Failure Modes

Agent loops fail in repeatable ways. The project design tries to make those failures visible, bounded, and recoverable when recovery is justified.

Transient model and persistence errors

The recovery policy retries only selected transient classes such as model timeouts, malformed structured output, and persistence failures. Retries are bounded and use backoff. Deterministic failures do not get the same treatment, because repeating the identical move without changing anything is just churn.

Tool failures

Sandboxed tools can fail because of timeouts, disallowed commands, or sandbox escape attempts. Those cases are surfaced directly so the controller can block, fail, or escalate rather than silently losing control of the environment.

State corruption

Invalid persisted JSON is treated as corruption, not as trusted data.
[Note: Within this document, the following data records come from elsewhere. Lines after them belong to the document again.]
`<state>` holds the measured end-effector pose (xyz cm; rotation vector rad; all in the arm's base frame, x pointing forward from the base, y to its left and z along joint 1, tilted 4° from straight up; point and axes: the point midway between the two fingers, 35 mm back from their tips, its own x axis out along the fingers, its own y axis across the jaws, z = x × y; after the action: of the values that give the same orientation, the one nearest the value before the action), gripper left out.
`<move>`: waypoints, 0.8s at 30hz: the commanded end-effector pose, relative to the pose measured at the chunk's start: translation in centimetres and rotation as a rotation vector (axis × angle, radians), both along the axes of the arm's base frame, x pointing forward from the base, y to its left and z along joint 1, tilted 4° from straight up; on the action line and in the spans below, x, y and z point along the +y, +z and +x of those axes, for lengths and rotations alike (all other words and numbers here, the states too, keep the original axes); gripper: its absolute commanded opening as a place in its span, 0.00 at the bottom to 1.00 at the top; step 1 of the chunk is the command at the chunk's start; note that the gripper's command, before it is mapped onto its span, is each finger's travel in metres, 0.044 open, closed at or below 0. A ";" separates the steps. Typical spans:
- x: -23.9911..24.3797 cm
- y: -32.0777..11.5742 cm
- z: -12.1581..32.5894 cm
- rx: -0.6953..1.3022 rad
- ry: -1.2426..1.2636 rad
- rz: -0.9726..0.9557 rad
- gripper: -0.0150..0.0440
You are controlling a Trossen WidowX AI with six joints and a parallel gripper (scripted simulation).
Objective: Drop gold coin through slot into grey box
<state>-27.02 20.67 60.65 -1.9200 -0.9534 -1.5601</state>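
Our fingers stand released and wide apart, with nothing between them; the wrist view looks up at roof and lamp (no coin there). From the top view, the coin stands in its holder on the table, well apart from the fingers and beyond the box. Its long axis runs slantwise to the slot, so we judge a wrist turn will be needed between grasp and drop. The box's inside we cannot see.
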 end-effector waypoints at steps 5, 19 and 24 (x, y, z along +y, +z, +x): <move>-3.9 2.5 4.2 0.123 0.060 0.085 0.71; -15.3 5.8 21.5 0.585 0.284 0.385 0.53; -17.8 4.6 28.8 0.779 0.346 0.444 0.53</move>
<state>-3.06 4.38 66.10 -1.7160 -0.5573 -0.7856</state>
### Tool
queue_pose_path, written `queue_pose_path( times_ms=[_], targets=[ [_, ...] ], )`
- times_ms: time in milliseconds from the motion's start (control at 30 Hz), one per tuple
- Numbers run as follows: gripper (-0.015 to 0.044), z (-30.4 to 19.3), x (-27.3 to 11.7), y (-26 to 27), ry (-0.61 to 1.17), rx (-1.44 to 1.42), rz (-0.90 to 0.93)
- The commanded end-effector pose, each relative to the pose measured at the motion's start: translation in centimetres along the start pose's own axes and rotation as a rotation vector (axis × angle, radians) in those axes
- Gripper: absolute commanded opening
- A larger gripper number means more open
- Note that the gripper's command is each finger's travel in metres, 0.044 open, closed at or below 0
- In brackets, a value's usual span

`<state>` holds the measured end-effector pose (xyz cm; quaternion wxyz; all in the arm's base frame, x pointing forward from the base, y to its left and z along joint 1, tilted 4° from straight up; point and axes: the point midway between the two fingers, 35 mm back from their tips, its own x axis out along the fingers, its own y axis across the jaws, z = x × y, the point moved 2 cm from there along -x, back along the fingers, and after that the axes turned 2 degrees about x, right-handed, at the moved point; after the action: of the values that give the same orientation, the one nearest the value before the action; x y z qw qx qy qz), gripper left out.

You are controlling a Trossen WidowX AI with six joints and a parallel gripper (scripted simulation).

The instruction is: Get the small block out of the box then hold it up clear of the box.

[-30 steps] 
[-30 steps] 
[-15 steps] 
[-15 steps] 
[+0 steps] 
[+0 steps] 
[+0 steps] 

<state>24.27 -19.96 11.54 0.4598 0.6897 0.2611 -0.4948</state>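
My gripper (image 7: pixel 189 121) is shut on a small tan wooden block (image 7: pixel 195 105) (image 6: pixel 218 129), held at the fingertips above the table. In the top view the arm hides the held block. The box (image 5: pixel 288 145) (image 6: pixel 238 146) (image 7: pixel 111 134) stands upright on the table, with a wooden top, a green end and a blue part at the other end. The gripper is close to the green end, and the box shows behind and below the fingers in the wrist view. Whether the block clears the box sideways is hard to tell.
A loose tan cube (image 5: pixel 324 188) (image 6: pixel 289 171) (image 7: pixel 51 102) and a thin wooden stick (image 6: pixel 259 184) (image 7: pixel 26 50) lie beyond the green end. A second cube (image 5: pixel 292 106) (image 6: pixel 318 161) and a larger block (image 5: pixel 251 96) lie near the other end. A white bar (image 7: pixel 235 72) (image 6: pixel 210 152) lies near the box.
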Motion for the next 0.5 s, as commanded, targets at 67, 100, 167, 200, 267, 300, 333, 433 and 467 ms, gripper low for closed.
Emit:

Corrupt rows degrade to None, and corrupt latest checkpoints are skipped in favor of older valid checkpoints. That behavior is intentionally conservative: if persistence is damaged, the system should prefer a known-good snapshot over optimistic reconstruction.

Budget exhaustion

Iteration count, model calls, tool calls, and duration are all tracked explicitly. When a limit is hit, the terminal decision becomes BUDGET_EXHAUSTED. That is not a stylistic label from the model. It is a controller-level stop reason.

Stagnation

The loop tracks whether progress is improving. If the score fails to improve for enough consecutive iterations, stagnation increments until the configured threshold is reached and the run stops with STAGNATED.

Hallucinated structure

Pydantic validation sits on the boundary for state, memory, and evaluation payloads. Malformed structured output becomes a visible runtime problem instead of silently poisoning later iterations.

That pattern shows up across the repo: surface errors, classify them, retry only when the failure class justifies it, and keep the stop reason observable.